- _What is expected_
Transcribe, word for word and without additions, each line below from the one containing "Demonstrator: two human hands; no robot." through the one containing "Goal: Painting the", both ends included.

- _Stored items_
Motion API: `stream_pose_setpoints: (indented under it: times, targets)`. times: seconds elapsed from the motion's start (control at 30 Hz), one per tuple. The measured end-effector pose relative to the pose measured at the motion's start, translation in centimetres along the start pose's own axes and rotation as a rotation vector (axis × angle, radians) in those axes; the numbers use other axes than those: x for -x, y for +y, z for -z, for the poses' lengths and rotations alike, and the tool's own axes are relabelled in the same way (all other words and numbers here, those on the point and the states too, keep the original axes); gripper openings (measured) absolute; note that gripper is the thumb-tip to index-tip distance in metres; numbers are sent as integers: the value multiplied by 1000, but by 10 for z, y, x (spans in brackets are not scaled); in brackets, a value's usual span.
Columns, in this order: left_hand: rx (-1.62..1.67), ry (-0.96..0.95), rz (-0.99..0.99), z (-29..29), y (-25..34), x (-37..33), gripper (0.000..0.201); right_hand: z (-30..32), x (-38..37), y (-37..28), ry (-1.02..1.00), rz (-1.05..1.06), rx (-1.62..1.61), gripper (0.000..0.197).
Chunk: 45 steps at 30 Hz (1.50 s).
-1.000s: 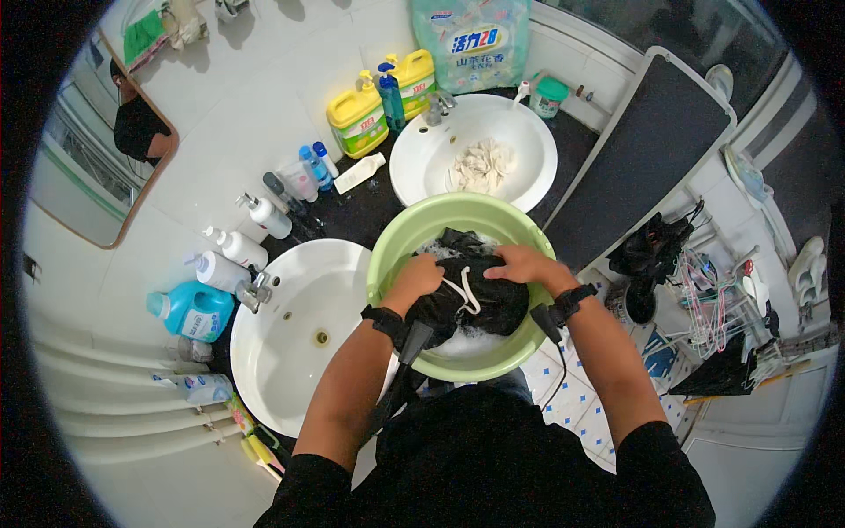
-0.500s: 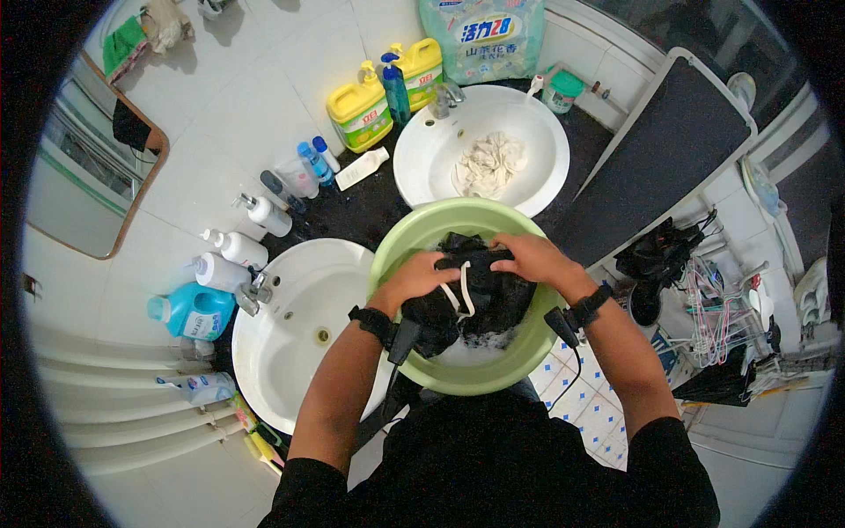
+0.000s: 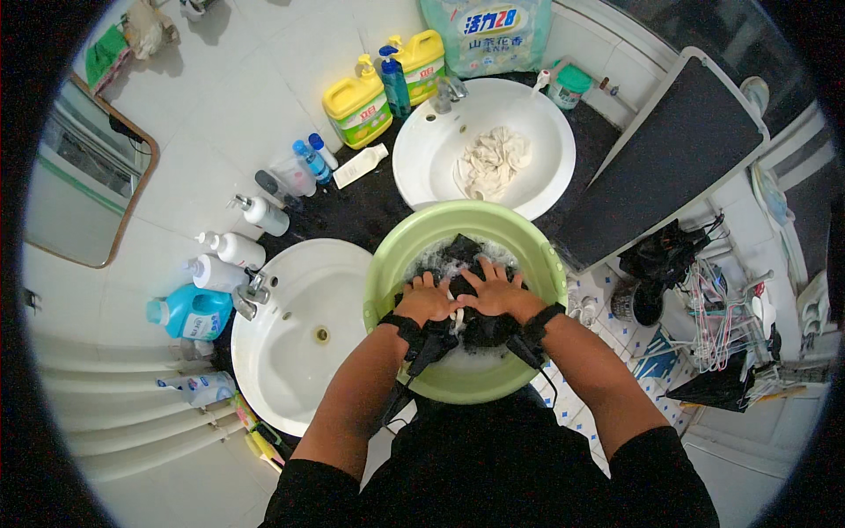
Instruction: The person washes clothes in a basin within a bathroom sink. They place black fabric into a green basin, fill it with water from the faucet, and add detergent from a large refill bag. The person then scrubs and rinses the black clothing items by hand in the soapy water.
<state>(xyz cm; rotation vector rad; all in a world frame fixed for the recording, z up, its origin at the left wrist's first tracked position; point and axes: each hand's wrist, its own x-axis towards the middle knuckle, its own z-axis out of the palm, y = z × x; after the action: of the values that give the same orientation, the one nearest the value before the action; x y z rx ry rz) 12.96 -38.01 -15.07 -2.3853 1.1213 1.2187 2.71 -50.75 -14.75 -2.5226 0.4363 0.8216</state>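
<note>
Left hand (image 3: 425, 301): palm down, unclenched, fingers extended and spread, laid on wet black fabric. Right hand (image 3: 491, 292): likewise flat and released, fingers fanned wide. Thumbs close together at the middle, touching or nearly so; undersides of both palms hidden, any light pinch of cloth impossible to tell. At each wrist, a black strap with a dark device attached.

Black drawstring garment (image 3: 489, 333): bunched, partly submerged, directly beneath both hands, inside the basin. White drawstring (image 3: 457, 319): between the hands, partly covered.

Light green round basin (image 3: 466, 223): in front of the torso, beside the left sink, overlapping in view the near rim of the far sink; support underneath hidden. White suds (image 3: 480, 357): around the garment.

Far white oval sink (image 3: 552, 158): containing a crumpled cream cloth (image 3: 495, 164). Left white oval sink (image 3: 286, 378): drain visible, faucet at its wall side.

Black countertop (image 3: 352, 216): bearing two yellow jugs, one at (image 3: 356, 107), a blue pump bottle (image 3: 395, 86) between them, a white tube (image 3: 360, 166) lying flat, and a blue detergent jug (image 3: 198, 312) near the left sink.
</note>
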Motion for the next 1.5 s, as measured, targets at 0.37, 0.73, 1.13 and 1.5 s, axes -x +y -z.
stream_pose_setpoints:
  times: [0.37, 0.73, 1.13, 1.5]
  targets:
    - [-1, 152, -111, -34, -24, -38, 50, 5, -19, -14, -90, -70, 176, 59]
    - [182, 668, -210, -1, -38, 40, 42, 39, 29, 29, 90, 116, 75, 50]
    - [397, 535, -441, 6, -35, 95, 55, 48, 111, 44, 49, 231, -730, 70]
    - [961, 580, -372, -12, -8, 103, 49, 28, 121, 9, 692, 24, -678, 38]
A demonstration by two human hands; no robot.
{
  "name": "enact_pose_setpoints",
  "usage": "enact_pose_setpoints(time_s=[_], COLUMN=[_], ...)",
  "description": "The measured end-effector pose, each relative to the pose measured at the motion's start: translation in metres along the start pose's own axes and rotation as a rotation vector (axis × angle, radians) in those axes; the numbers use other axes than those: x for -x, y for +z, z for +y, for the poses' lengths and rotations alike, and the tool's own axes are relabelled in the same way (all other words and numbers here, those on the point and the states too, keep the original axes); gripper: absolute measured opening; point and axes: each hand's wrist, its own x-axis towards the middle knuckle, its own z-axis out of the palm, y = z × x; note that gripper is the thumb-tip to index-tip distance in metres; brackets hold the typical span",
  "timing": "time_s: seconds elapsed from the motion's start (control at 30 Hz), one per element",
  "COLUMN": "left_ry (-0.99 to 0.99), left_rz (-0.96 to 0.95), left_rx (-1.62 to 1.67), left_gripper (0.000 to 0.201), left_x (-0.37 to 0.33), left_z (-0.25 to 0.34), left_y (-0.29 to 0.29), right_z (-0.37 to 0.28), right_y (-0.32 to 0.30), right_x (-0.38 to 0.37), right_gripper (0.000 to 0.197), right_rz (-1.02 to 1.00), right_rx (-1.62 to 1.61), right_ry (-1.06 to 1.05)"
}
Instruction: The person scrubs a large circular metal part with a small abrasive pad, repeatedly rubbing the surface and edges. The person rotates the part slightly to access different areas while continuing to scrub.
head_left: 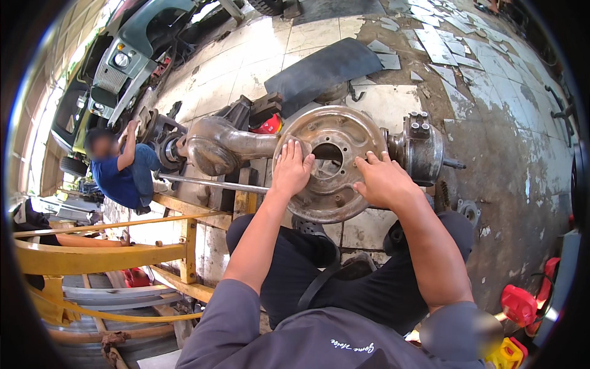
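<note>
Disc (335,200), round worn metal, mid-view, under both hands. Left hand (291,172) flat on its left part, fingers close together, extended. Right hand (384,178) on its right part, fingers spread, thumb apart. Metal rod (215,183) runs left from near disc, below bulbous axle housing (212,144). Drum-like hub (421,150) just right of disc. Black mat (322,71) beyond. Co-worker in blue (117,178) crouched far left, vehicle (132,46) behind.

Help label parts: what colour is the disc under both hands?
The disc is brownish grey, clearest in the head view.
</note>
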Motion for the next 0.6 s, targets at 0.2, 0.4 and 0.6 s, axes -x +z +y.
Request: enact_pose_setpoints(time_s=[0.2, 0.4, 0.6], left_ry=[0.121, -0.005, 0.140], left_rz=[0.046, 0.025, -0.030], left_rx=[-0.076, -0.033, -0.025], left_gripper=[0.080, 0.078, 0.081], left_x=[0.018, -0.017, -0.003], left_z=[0.015, 0.013, 0.019], left_y=[0.019, 0.008, 0.005], right_z=[0.005, 0.001, 0.001], right_y=[-0.003, -0.003, -0.003], right_x=[-0.001, -0.003, -0.002], right_gripper=[0.065, 0.066, 0.065], right_rz=[-0.013, -0.020, -0.008], right_rx=[-0.005, -0.003, -0.008], right_ry=[0.000, -0.010, -0.010])
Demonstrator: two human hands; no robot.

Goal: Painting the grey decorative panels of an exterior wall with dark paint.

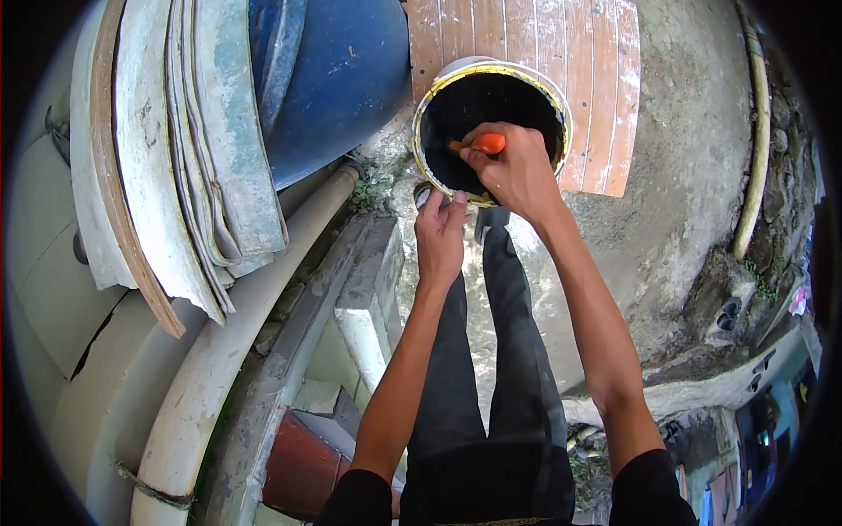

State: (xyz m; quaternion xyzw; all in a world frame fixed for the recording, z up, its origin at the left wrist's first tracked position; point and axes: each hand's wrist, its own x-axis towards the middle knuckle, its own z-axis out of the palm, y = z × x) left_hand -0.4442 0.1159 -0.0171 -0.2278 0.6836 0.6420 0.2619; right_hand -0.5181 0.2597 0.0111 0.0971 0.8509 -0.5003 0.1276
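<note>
A round bucket point(567, 114) with a whitish outside, a yellow-smeared rim and a dark inside stands in front of me. My left hand point(440, 235) grips the near rim with thumb and fingers. Over the bucket's mouth, my right hand point(517, 167) is closed around an orange-handled tool point(493, 143). A small brownish part shows at the tool's left side; its working end is too unclear to tell. The dark inside hides how full the bucket is.
A worn wooden board point(601, 96) lies behind and right of the bucket. On the left are a blue barrel point(342, 79), curved weathered sheets point(232, 131) and a thick pale pipe point(202, 412). A thin pipe point(756, 131) runs along the rough concrete ground point(684, 219) at right.
</note>
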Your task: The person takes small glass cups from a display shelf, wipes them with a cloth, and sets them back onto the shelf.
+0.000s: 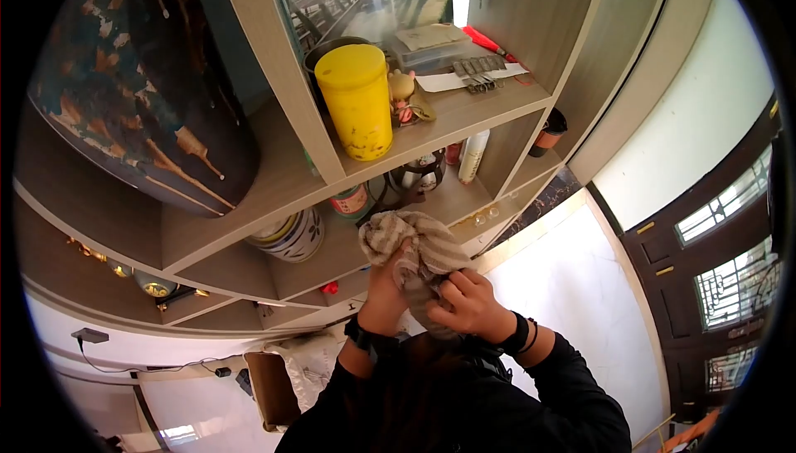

- _Finished task_
Demonstrator: two human hands; no robot.

Goal: Painting the grey decorative panels of an exterior wall with dark paint.

Work on this exercise has been completed.